A few months later, Vee and Sydney have reconciled, while Vee and Sam are a couple. Vee is attending the California Institute of the Arts and asks Sam to come and see her in person.

== Production ==
Directors Ariel Schulman and Henry Joost had previously dealt with similar themes in their documentary Catfish. On their attraction to a film based around the Internet, they stated, "Most things aren't black and white. The Internet is neither good nor bad; it just depends on how you use it", giving the example that the Nerve game could be both "a really empowering game, and it's also the most awful thing that you can possibly imagine". The directors strived for a PG-13 rating, with Schulman stating "we wanted to make sure that younger teenagers could see it. We think it has an important message and they'll dig it", with Joost adding "We weren't interested in making a gross torture movie". In trying to keep the rating down, the directors axed a "sex dare" that "was ultimately just too dark and weird". The film has also a lighter ending and theme than the book, as the novel deals with a much darker plot and ending. The team stated that the fast-changing nature of the Internet made it a tough subject to make a narrative feature about, with Joost noting that the app Periscope came out during the film development, which Joost called "like half-way to being Nerve".
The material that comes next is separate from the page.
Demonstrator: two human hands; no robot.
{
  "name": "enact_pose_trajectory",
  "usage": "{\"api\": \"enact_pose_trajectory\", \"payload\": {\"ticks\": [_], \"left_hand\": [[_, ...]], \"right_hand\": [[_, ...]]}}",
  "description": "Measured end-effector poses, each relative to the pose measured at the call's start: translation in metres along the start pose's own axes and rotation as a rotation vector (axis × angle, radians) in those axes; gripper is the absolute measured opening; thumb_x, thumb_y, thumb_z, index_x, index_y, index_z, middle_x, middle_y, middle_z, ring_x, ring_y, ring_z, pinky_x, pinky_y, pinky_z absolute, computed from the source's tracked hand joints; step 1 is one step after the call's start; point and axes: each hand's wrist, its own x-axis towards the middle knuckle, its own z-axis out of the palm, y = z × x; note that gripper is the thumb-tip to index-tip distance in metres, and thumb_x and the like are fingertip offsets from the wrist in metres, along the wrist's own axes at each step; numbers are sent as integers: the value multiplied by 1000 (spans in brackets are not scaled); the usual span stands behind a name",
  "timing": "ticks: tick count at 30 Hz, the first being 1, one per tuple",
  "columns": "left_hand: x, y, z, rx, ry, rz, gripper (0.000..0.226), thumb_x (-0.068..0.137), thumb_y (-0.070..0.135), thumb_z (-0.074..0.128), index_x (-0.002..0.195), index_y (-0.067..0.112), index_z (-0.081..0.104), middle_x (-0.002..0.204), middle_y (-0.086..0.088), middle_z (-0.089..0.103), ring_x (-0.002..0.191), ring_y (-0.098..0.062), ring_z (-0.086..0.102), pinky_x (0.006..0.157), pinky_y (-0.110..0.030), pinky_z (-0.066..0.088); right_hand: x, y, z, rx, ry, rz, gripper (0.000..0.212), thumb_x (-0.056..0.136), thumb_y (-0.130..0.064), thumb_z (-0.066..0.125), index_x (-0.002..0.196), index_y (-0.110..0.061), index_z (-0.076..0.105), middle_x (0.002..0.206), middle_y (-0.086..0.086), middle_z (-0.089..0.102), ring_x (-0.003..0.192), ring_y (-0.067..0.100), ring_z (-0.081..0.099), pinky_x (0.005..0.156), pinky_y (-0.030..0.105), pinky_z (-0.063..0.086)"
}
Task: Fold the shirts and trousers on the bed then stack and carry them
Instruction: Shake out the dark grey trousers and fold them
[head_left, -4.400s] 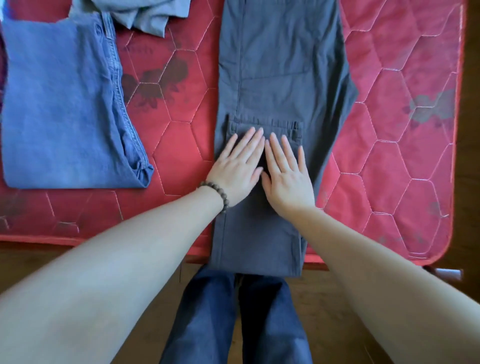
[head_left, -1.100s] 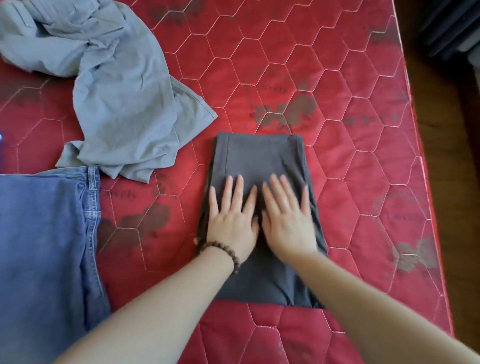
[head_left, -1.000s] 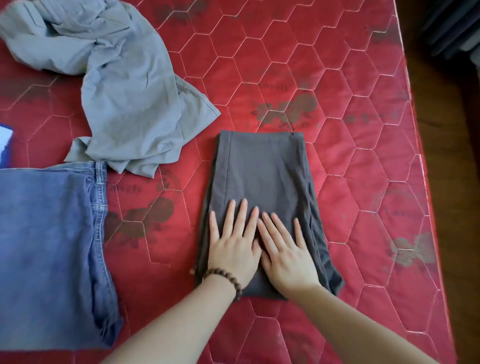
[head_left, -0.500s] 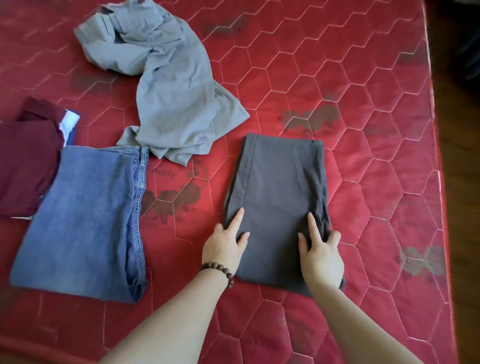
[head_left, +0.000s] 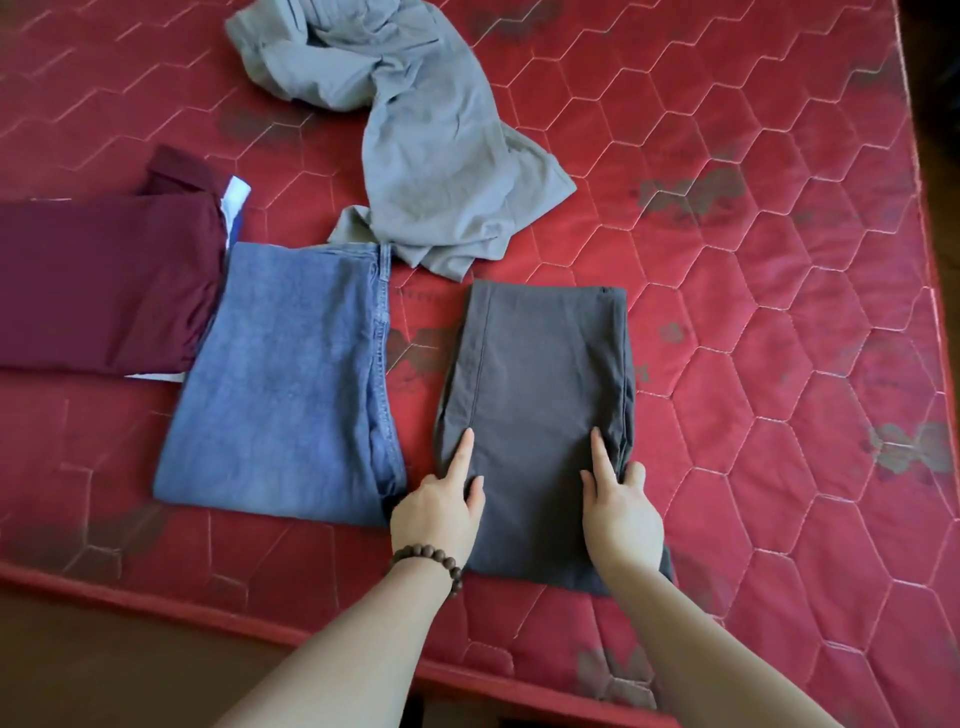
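Folded dark grey trousers (head_left: 540, 395) lie flat on the red quilted mattress (head_left: 779, 364). My left hand (head_left: 441, 506), with a bead bracelet on its wrist, grips their near left edge, index finger stretched on top. My right hand (head_left: 618, 512) grips the near right edge the same way, thumb around the side. Folded blue jeans (head_left: 291, 384) lie just left of the grey trousers. A folded maroon shirt (head_left: 98, 291) lies further left. An unfolded light grey garment (head_left: 415, 140) is crumpled behind them.
The mattress's near edge (head_left: 156, 603) runs across the bottom, with brown floor below it. Its right edge (head_left: 930, 260) borders dark floor. A white and blue item (head_left: 235, 200) peeks from under the maroon shirt.
The long grey trousers were folded into a short packet. My hands went from pressing flat on top to gripping its two near side edges. The view shifted right, showing the maroon shirt.
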Motion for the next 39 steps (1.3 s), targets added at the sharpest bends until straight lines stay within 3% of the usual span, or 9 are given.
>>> {"api": "enact_pose_trajectory", "payload": {"ticks": [3,5,8,12,17,25,31,36,39], "left_hand": [[-10,-19,1,14,-53,32,61,96,52,35,146,52,0,86,-1,57,67,-17,59,50,-28,39],[-10,-27,-5,28,-43,92,63,94,50,42,148,47,11,99,-5,53,86,-20,56,69,-32,45],[-10,-40,-28,-8,152,192,60,81,38,68,138,31,50,114,-12,56,102,-28,55,83,-41,46],[10,-89,-59,-68,330,162,66,74,31,74,136,23,53,138,-20,47,124,-37,48,96,-52,41],[59,-191,-82,-33,211,-180,76,84,42,63,150,29,27,155,-25,18,143,-39,16,112,-58,16],[113,-257,-91,-495,33,-75,66,81,40,70,139,46,38,115,-9,52,104,-30,58,89,-32,43],[104,-249,-115,-533,7,67,50,83,28,70,130,34,56,130,3,59,122,-16,54,95,-15,33],[63,-204,-149,-502,108,129,48,86,12,64,131,28,59,133,-1,57,97,-26,64,84,-20,43],[38,-160,-163,-489,146,189,46,85,9,63,128,25,62,134,-6,57,78,-31,65,76,-26,48]], "right_hand": [[-18,-11,1,32,-14,-7,54,100,-42,34,149,-45,12,102,2,31,61,28,50,57,32,38],[-21,-19,-3,17,9,41,55,99,-39,40,149,-45,16,109,6,35,90,33,54,76,39,43],[-27,-49,-15,-122,90,107,65,92,-29,51,150,-37,22,154,15,16,139,33,19,112,52,16],[-43,-139,-20,100,104,-248,65,90,-21,55,149,-25,29,159,16,8,142,37,16,117,46,15],[-45,-243,11,244,-82,-378,71,94,-43,50,151,-39,10,160,3,3,141,26,19,111,40,29],[-14,-268,35,280,-187,-179,88,90,-42,57,145,-51,-10,117,5,36,93,25,51,72,34,48],[-23,-261,25,341,-321,-283,81,94,-15,45,147,-51,-5,141,17,35,65,8,49,63,24,39],[-49,-238,-15,333,-213,-342,70,94,-8,36,151,-38,11,159,4,15,123,29,49,91,35,45],[-62,-206,-43,334,-136,-352,71,92,-6,37,150,-41,15,160,2,15,123,33,49,91,36,47]]}}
In January 2015, it was announced that Emma Roberts and Dave Franco were set to star in the film. In April 2015, it was announced that Kimiko Glenn had joined the cast of the film, portraying the role of Roberts' character's worried friend. The same day, it was announced that rapper Colson "Machine Gun Kelly" Baker had also joined the cast.

=== Filming ===
Principal photography began on April 13, 2015, in New York City. Production on the film concluded on June 5, 2015.

== Release ==
Nerve premiered at the SVA Theater in New York City on July 12, 2016, where the cast attended. It was also screened on July 21 at Comic-Con. The film was originally scheduled to be released theatrically in the United States on September 16, 2016, but was moved up to July 27, 2016.

==Reception==
===Box office===
Nerve grossed $38.6 million in the United States and Canada, and $46.7 million in other countries, for a worldwide total of $85.3 million, against a budget of $19 million.
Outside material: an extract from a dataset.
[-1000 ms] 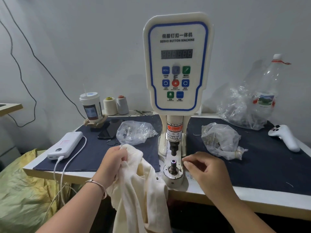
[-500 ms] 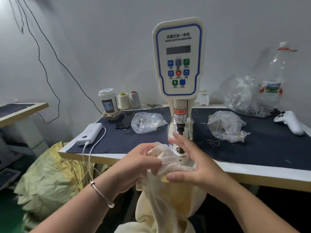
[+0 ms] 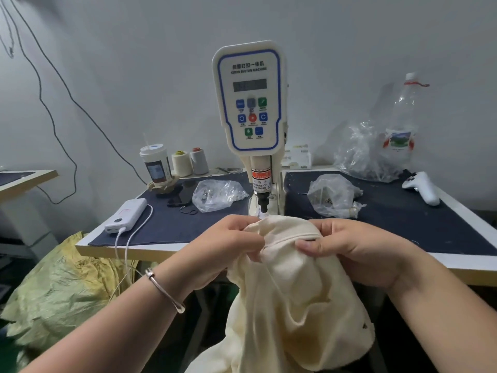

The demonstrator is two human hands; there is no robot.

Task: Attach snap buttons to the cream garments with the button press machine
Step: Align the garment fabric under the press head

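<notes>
A cream garment (image 3: 293, 286) hangs down in front of the table, its top edge lifted to the base of the white button press machine (image 3: 248, 103). My left hand (image 3: 223, 246) grips the fabric's top left. On the right, my right hand (image 3: 347, 246) pinches a seam, thumb on the near side. The fabric covers the machine's lower die. The black punch (image 3: 263, 204) stands just above the cloth between both hands.
Two clear plastic bags of small parts (image 3: 217, 195) (image 3: 333, 197) lie either side of the machine on the dark mat. A white power bank (image 3: 126, 215) with cable, a cup (image 3: 156, 164), thread cones (image 3: 189, 161), a white controller (image 3: 422, 187) and a plastic bottle (image 3: 400, 122) also stand there.
Both hands have spread apart along the garment's edge and drawn it over the machine's base, which now hides the lower die. My right hand has gone from open fingers to pinching the seam.
</notes>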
The film was projected to gross around $10 million on its opening weekend and $15 million over its first five days from 2,538 theaters. The film grossed $3.7 million on its opening day and ended up finishing eighth at the box office on its opening weekend, grossing $9.4 million (a five-day total of $15.5 million).

===Critical response===
On the review aggregator website Rotten Tomatoes, the film holds an approval rating of 66% based on 143 reviews, with an average rating of 5.8/10. The website's critics consensus reads, "Nerves fast pace and charming leads help overcome a number of fundamental flaws, adding up to a teen-friendly thriller with enough energy to occasionally offset its muddled execution." Metacritic, which uses a weighted average, assigned the film a score of 58 out of 100, based on 33 critics, indicating "mixed or average reviews". Audiences polled by CinemaScore gave the film an average grade of "A−" on an A+ to F scale.
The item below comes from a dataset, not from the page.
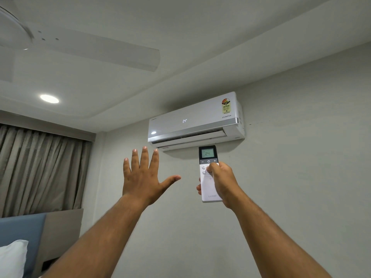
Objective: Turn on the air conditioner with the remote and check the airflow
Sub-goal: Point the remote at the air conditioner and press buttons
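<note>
A white wall-mounted air conditioner (192,122) hangs high on the wall, its front display reading 24 and its bottom louver swung open. My right hand (221,181) grips a white remote (208,185) with a dark top, held upright just below the unit. The thumb rests on the remote's buttons, and its screen shows 24. My left hand (143,177) is raised with the palm toward the unit and the fingers spread, holding nothing. It sits below and left of the louver, apart from it.
A white ceiling fan (96,51) is overhead at the upper left, with a lit round ceiling light (49,98) below it. Grey curtains (40,169) cover the left wall. A blue headboard (22,233) and a white pillow (12,257) are at the lower left.
</note>
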Action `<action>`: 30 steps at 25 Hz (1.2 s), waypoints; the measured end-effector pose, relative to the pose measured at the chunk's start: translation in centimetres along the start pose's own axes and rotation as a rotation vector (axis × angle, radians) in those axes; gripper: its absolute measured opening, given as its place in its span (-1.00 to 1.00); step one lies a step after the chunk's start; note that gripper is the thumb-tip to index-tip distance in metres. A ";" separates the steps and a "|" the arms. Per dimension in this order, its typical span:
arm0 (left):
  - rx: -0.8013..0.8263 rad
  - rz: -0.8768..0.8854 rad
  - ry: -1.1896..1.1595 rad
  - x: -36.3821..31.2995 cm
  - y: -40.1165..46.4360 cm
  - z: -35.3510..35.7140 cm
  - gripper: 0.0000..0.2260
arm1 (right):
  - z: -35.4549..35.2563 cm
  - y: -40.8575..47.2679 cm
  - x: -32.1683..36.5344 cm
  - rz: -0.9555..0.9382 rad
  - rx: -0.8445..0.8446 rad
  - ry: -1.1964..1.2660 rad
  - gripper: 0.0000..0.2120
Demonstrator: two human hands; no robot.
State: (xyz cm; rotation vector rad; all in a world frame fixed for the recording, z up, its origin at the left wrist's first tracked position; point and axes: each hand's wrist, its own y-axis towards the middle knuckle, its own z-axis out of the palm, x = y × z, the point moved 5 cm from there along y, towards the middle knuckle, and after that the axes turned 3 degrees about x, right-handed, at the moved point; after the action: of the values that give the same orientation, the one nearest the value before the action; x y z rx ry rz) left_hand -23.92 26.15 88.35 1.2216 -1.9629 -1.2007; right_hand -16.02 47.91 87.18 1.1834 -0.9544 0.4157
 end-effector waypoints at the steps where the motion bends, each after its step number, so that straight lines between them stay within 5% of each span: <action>1: -0.001 0.000 0.000 0.0 0.0 0.0 0.04 | 0.0 0.0 0.0 0.000 -0.001 -0.003 -0.88; 30: 0.017 0.021 0.045 0.4 -0.4 0.6 0.02 | -0.2 -0.1 -0.7 0.013 -0.003 0.007 -0.85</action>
State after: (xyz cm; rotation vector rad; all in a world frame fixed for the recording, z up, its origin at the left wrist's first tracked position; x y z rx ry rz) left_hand -24.43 25.95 87.74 1.2228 -1.9527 -1.1385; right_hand -16.26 48.18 86.53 1.1734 -0.9568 0.4284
Scott Tobias of Uproxx wrote, "Though the ending surrenders to a tsk-tsk-ing morality play that turns on the mob the game (and the film) has so smartly orchestrated, Nerve is the rare virtual thriller that understands how social media actually works and the addictive little subcultures that can spin out of it." David Palmer of The Reel Deal gave the film 7/10, saying, "It is a lot of fun, and not even in a turn-your-brain off kind of way. The film actually has some smart things to say about teenagers, their phones and what people will do to get internet famous and it is all delivered in a colorful little package."

===Accolades===
The film was nominated at the People's Choice Awards in the category "Favorite Thriller Movie".